DIRECTIONS FOR THIS TASK – Wherever a line in the material contains the word "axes", copy that line.

DATA EXTRACT –
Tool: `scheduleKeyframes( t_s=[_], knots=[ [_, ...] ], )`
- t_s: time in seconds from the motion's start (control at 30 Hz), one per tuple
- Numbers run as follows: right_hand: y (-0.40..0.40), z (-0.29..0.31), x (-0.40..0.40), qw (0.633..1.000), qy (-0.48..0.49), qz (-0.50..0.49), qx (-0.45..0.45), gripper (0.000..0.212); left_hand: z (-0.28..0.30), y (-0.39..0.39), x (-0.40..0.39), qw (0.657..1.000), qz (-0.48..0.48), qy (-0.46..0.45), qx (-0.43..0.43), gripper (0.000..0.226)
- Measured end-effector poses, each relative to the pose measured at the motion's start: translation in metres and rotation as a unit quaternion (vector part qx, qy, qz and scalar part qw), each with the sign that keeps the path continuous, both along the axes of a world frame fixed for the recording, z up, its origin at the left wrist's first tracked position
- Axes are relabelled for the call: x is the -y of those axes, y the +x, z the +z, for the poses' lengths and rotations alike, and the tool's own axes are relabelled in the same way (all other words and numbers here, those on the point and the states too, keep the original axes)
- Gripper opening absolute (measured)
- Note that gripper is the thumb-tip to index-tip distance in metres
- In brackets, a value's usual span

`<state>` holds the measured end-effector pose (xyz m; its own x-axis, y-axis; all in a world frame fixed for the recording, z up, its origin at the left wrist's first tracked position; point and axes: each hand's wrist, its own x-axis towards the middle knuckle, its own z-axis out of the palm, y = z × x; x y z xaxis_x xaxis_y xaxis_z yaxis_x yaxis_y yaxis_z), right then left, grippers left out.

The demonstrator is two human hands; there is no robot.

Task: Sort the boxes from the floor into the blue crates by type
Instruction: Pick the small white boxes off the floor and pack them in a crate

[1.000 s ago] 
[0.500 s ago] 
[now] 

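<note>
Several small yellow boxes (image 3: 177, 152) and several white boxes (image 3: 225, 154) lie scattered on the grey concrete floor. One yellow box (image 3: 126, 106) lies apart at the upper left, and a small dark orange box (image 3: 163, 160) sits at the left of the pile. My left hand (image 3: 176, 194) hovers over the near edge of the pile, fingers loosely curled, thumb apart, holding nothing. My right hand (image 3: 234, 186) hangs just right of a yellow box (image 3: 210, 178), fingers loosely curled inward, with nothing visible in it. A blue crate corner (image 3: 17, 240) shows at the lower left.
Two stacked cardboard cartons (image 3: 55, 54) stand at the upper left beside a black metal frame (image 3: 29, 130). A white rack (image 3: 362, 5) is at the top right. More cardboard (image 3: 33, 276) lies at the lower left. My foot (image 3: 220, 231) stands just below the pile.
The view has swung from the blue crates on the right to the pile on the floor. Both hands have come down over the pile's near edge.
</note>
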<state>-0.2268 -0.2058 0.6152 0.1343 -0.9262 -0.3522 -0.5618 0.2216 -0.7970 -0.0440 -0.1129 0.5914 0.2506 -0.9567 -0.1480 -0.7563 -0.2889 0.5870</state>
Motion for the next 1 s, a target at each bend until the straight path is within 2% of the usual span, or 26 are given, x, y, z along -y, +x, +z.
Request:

OUTPUT BELOW –
- Measured end-effector poses, each relative to the pose measured at the motion's start: translation in metres and rotation as a unit quaternion (vector part qx, qy, qz and scalar part qw), each with the sign that keeps the path continuous, both along the axes of a world frame fixed for the recording, z up, its origin at the left wrist's first tracked position
- Axes are relabelled for the call: x is the -y of those axes, y the +x, z the +z, for the poses' lengths and rotations alike, and the tool's own axes are relabelled in the same way (all other words and numbers here, those on the point and the states too, keep the original axes)
`<state>` holds the measured end-effector pose (xyz m; its own x-axis, y-axis; all in a world frame fixed for the recording, z up, its origin at the left wrist's first tracked position; point and axes: each hand's wrist, its own x-axis towards the middle knuckle, its own z-axis out of the palm, y = z × x; x y z xaxis_x xaxis_y xaxis_z yaxis_x yaxis_y yaxis_z), right then left, grippers left out.

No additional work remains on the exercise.